■ WORK ORDER ■
Write out all the data below exactly.

■ DATASET CONTENT ■
((
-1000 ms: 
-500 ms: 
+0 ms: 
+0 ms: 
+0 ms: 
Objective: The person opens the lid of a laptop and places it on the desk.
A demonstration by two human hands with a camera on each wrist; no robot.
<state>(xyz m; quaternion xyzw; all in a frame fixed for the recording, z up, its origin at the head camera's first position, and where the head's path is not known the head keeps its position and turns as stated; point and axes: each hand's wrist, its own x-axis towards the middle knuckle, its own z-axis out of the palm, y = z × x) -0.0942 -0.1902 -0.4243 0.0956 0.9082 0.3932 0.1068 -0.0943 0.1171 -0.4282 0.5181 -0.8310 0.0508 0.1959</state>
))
■ RESULT ■
-1000 ms: 
-500 ms: 
+0 ms: 
+0 ms: 
+0 ms: 
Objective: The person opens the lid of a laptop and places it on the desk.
A demonstration by two human hands with a camera on each wrist; no robot.
<state>(xyz m; quaternion xyzw; all in a frame fixed for the recording, z up, its origin at the head camera's first position, and where the head's path is not known the head keeps its position and turns as stated; point and axes: each hand's wrist, its own x-axis towards the middle knuckle, its own z-axis out of the palm, y = z × x) -0.0942 -0.1902 -0.4243 0.0956 0.9082 0.3932 0.1068 -0.0943 0.1171 -0.4282 0.5181 -0.8310 0.0508 0.1959</state>

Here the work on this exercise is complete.